What you are asked to do >> Among the entries below, only the lines starting at the one with "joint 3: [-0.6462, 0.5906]" and ending at the one with "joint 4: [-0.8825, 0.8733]", both included, are to be printed exactly.

Data section >>

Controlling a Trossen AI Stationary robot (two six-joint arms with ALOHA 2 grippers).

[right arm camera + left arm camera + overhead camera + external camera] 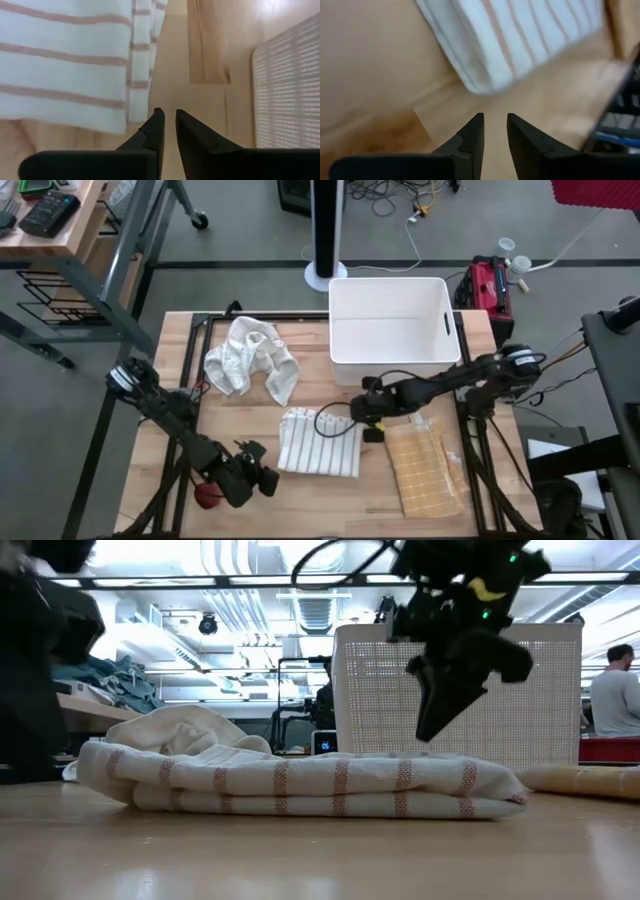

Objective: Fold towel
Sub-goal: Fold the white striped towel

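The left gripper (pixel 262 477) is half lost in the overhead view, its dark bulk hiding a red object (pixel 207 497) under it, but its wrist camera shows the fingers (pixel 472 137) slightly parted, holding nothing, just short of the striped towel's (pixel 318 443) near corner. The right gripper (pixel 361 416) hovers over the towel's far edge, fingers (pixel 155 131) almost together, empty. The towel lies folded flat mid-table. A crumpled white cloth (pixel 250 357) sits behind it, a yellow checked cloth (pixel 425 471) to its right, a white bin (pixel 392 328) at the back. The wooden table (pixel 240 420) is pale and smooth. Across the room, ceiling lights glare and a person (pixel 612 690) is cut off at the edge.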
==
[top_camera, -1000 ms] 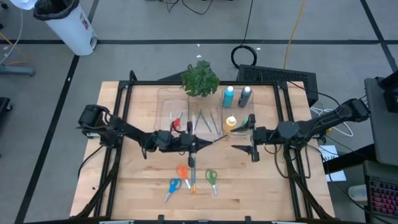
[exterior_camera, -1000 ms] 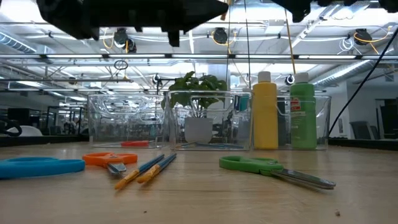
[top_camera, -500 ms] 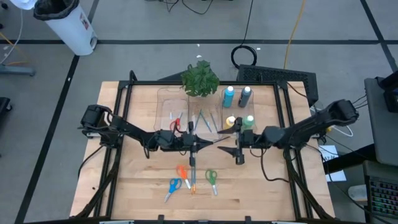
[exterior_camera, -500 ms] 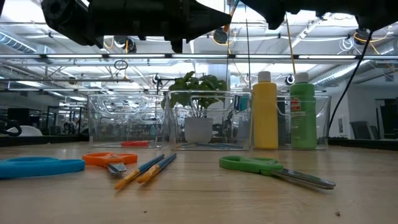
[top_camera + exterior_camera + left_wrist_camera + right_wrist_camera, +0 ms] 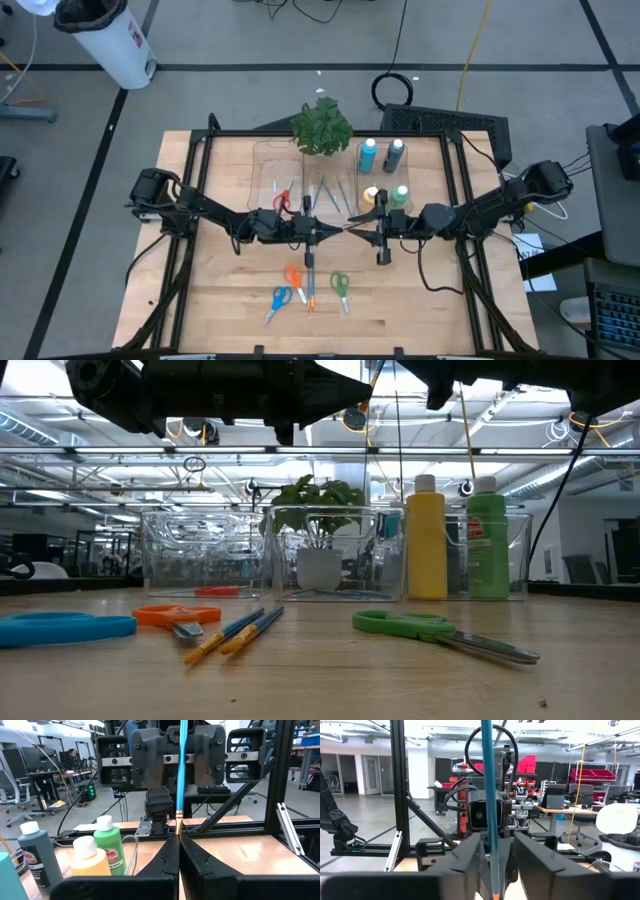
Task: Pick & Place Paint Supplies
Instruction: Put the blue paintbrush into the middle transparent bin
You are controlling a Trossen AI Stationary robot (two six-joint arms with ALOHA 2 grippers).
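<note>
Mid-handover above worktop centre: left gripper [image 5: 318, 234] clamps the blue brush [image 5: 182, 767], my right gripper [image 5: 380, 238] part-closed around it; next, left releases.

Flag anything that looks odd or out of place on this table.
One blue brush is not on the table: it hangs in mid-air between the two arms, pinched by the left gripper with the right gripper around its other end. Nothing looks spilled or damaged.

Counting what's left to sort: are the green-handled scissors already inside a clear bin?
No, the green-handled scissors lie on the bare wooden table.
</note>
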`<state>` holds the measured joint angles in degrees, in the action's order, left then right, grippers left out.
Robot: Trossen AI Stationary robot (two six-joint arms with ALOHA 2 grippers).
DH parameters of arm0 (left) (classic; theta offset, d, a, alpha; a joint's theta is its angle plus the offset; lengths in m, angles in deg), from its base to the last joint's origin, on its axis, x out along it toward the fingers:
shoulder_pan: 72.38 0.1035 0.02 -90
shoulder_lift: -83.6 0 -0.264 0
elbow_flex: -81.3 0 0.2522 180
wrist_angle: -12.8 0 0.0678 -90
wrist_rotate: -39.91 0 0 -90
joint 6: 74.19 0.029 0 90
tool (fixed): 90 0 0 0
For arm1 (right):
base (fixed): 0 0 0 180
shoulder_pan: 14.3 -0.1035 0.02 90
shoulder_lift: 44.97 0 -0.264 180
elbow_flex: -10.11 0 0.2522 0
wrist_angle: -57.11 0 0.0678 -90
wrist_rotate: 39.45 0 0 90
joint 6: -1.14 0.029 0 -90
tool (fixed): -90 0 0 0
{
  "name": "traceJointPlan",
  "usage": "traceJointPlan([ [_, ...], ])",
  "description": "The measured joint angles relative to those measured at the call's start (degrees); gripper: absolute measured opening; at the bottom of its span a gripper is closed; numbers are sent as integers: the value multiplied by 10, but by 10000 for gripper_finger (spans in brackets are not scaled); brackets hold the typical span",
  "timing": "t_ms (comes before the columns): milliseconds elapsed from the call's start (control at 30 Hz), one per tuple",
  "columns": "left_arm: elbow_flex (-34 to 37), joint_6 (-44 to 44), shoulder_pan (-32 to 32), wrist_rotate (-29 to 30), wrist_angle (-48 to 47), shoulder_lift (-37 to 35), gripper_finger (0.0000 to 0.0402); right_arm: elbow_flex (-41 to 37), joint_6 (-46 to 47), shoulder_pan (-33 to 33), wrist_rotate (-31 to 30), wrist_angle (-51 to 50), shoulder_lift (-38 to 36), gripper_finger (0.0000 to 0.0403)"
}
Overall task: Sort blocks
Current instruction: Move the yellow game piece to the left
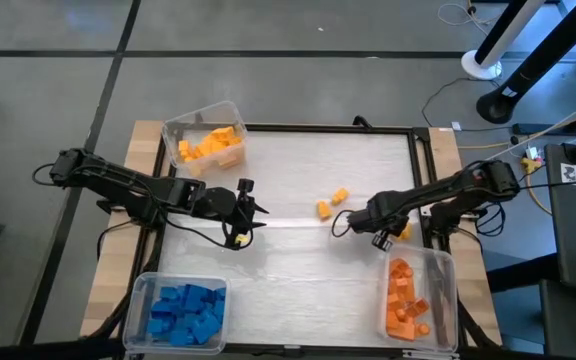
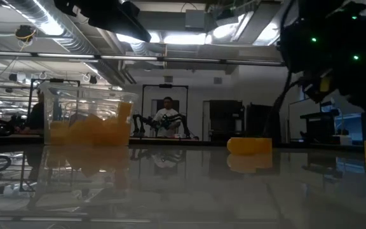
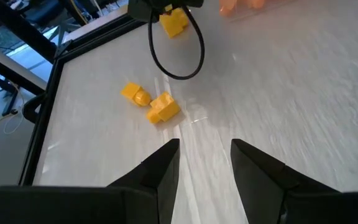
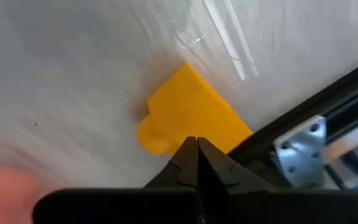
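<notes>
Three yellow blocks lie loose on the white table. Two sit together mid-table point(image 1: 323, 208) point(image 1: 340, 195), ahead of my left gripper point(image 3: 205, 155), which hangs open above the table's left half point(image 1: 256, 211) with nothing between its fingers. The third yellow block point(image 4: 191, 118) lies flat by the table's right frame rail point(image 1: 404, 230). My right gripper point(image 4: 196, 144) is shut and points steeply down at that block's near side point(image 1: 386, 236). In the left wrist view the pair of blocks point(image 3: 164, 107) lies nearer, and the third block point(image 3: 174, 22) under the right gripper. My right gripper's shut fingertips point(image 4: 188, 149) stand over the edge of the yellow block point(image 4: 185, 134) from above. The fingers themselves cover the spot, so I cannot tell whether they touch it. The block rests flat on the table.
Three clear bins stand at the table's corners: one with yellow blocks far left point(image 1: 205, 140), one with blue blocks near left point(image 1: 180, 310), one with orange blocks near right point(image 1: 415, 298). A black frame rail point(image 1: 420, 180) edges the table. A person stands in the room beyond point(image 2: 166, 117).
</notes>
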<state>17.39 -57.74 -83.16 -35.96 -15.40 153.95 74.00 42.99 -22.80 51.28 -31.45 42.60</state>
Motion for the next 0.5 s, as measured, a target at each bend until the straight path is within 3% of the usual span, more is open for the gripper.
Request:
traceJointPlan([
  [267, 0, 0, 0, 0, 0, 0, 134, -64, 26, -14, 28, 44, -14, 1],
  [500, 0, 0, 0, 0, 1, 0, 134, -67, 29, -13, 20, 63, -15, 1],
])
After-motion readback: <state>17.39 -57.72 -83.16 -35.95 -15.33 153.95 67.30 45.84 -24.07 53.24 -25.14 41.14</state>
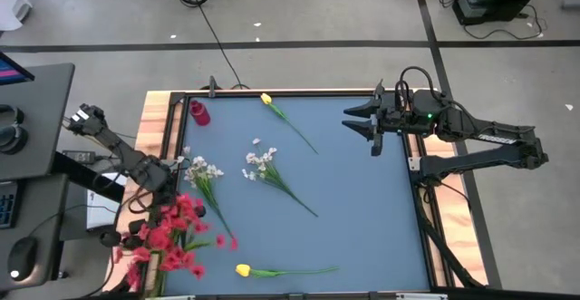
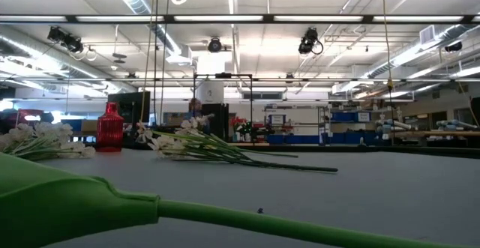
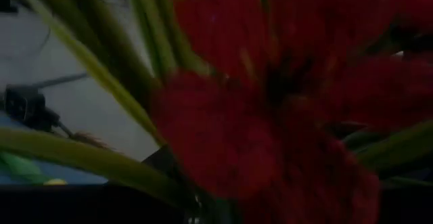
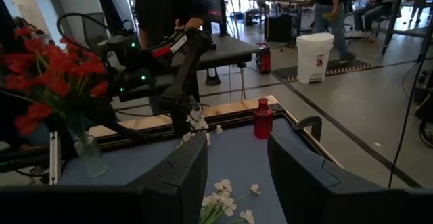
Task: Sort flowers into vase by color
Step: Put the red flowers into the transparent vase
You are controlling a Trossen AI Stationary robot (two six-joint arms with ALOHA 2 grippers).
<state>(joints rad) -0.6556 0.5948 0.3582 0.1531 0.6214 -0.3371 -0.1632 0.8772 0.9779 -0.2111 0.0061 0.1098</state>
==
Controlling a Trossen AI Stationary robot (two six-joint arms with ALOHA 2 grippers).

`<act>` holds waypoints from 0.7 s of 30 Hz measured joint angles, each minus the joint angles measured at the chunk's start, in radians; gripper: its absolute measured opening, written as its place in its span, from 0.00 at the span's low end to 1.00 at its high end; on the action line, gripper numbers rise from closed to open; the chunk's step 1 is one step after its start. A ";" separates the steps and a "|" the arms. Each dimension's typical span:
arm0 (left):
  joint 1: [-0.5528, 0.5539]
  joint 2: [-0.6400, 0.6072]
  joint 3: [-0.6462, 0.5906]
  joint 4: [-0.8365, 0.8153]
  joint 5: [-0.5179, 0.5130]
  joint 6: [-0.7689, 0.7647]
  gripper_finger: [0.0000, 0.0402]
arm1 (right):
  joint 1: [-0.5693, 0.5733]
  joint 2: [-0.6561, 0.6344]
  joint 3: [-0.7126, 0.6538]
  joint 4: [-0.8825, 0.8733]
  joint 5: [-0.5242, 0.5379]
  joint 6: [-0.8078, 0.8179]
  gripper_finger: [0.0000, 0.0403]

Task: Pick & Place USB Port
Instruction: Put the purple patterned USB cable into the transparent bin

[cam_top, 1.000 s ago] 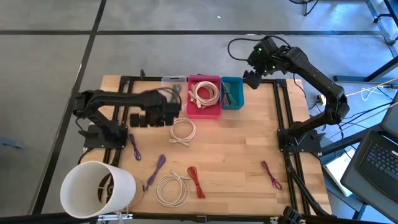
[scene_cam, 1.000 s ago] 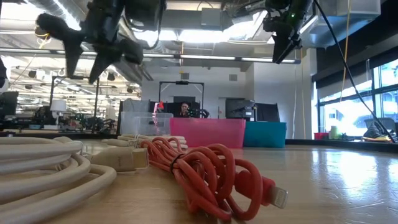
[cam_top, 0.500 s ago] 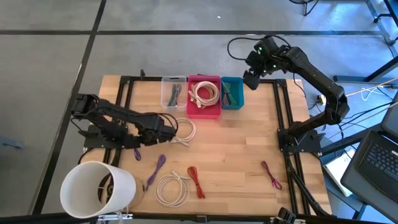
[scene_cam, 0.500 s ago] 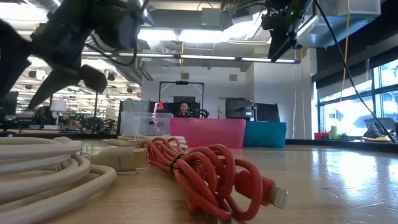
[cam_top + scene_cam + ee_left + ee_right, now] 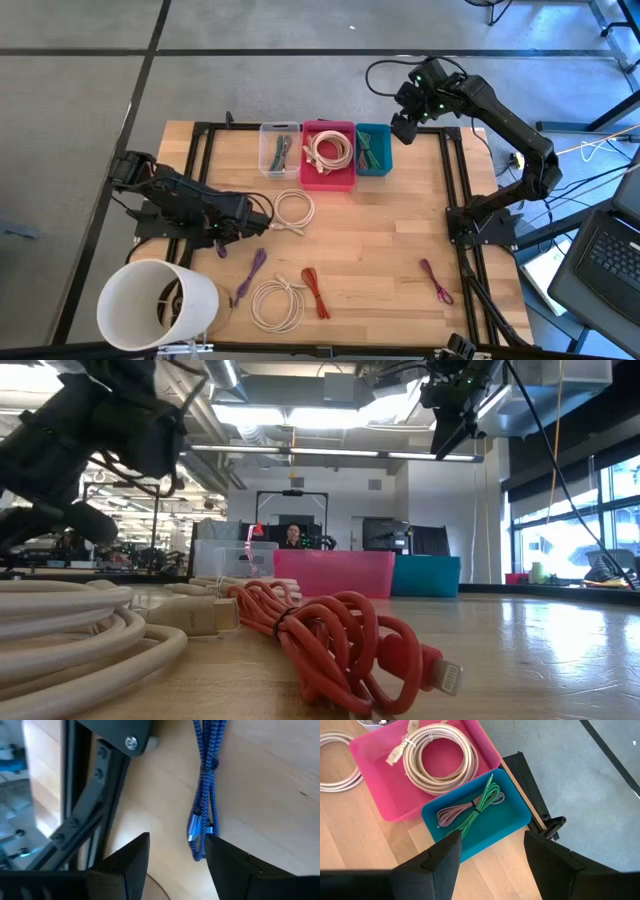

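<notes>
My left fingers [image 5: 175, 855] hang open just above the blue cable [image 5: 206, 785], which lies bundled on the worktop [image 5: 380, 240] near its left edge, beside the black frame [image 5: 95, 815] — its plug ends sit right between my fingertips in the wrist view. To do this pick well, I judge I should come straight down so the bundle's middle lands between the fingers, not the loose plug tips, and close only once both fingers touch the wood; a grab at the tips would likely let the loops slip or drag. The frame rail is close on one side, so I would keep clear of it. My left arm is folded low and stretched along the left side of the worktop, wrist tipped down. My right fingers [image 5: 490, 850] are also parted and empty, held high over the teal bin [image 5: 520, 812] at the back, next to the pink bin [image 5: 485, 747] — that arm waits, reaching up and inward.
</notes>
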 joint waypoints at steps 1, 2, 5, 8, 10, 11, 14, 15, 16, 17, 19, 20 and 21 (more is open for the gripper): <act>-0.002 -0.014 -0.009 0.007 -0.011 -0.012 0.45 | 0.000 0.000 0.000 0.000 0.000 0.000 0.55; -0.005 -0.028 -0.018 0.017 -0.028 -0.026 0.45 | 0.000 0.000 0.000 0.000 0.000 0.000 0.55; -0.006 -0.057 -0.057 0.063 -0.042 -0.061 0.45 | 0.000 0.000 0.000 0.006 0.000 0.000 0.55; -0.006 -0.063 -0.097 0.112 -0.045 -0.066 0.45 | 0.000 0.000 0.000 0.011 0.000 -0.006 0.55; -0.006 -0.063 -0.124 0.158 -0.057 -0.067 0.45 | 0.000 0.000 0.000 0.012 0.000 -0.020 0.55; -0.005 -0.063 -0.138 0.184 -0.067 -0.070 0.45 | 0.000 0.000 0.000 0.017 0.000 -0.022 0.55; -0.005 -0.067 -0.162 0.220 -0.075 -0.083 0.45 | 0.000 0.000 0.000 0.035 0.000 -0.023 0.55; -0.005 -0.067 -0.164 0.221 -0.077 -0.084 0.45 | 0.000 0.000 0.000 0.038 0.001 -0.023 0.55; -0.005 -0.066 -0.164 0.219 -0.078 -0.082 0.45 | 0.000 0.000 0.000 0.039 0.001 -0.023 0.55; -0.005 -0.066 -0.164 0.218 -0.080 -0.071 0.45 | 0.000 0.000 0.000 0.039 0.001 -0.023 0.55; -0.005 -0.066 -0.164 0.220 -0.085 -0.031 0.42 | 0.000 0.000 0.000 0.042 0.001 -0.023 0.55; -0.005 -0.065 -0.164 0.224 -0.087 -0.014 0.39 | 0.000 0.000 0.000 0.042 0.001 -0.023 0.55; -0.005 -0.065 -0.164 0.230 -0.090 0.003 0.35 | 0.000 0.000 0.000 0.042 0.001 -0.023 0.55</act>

Answer to the problem >>
  joint 3: [-0.6462, 0.5906]
  joint 4: [-0.8365, 0.8153]
  joint 5: [-0.5179, 0.5130]
  joint 6: [-0.7689, 0.7647]
  gripper_finger: [0.0000, 0.0402]
arm1 (right):
  joint 1: [-0.5693, 0.5733]
  joint 2: [-0.6561, 0.6344]
  joint 3: [-0.7126, 0.6538]
  joint 4: [-0.8825, 0.8733]

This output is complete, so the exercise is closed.